Митрополит Филарет отрядил миссионером бойкого священника. Его звали Курбановским. Снедаемый русской болезнью – честолюбием, Курбановский горячо принялся за дело. Во что б то ни стало он решился втеснить благодать божию черемисам. Сначала он попробовал проповедовать, но это ему скоро надоело. И в самом деле, много ли возьмешь этим старым средством?
Черемисы, смекнувши, в чем дело, прислали своих священников, диких, фанатических и ловких. Они, после долгих разговоров, сказали Курбановскому:
– В лесу есть белые березы, высокие сосны и ели, есть тоже и малая мозжуха. Бог всех их терпит и не велит мозжухе быть сосной. Так вот и мы меж собой, как лес. Будьте вы белыми березами, мы останемся мозжухой, мы вам не мешаем, за царя молимся, подать платим и рекрутов ставим, а святыне своей изменить не хотим.[162]
Курбановский увидел, что с ними не столкуешь и что доля Кирилла и Мефодия ему не удается. Он обратился к исправнику. Исправник обрадовался донельзя; ему давно хотелось показать свое усердие к церкви – он был некрещеный татарин, то есть правоверный магометанин, по названию Девлет-Кильдеев.
Исправник взял с собой команду и поехал осаждать черемисов словом божиим. Несколько деревень были окрещены. Апостол Курбановский отслужил молебствие и отправился смиренно получать камилавку. Апостолу татарину правительство прислало Владимирский крест за распространение христианства!
По несчастию, татарин-миссионер был не в ладах с муллою в Малмыже. Мулле совсем не нравилось, что правоверный сын Корана так успешно проповедует Евангелие. В рамазан исправник, отчаянно привязавши крест в петлицу, явился в мечети и, разумеется, стал впереди всех. Мулла только было начал читать в нос Коран, как вдруг остановился и сказал, что он не смеет продолжать в присутствии правоверного, пришедшего в мечеть с христианским знамением.

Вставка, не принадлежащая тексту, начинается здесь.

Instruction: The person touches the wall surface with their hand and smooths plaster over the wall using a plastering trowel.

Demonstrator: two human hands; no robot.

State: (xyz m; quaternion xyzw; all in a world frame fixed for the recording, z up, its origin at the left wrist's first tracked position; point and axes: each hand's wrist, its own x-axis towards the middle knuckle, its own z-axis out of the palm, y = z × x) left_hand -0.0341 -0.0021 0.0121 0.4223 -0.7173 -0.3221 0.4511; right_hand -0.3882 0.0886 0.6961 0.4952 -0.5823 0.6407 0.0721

Татары зароптали, исправник смешался и куда-то спрятался или снял крест.
Я потом читал в журнале министерства внутренних дел об этом блестящем обращении черемисов. В статье было упомянуто ревностное содействие Девлет-Кильдеева. По несчастию, забыли прибавить, что усердие к церкви было тем более бескорыстно у него, чем тверже он верил в исламизм.
Перед окончанием моей вятской жизни департамент государственных имуществ воровал до такой наглости, что над ним назначили следственную комиссию, которая разослала ревизоров по губерниям. С этого началось введение нового управления государственными крестьянами.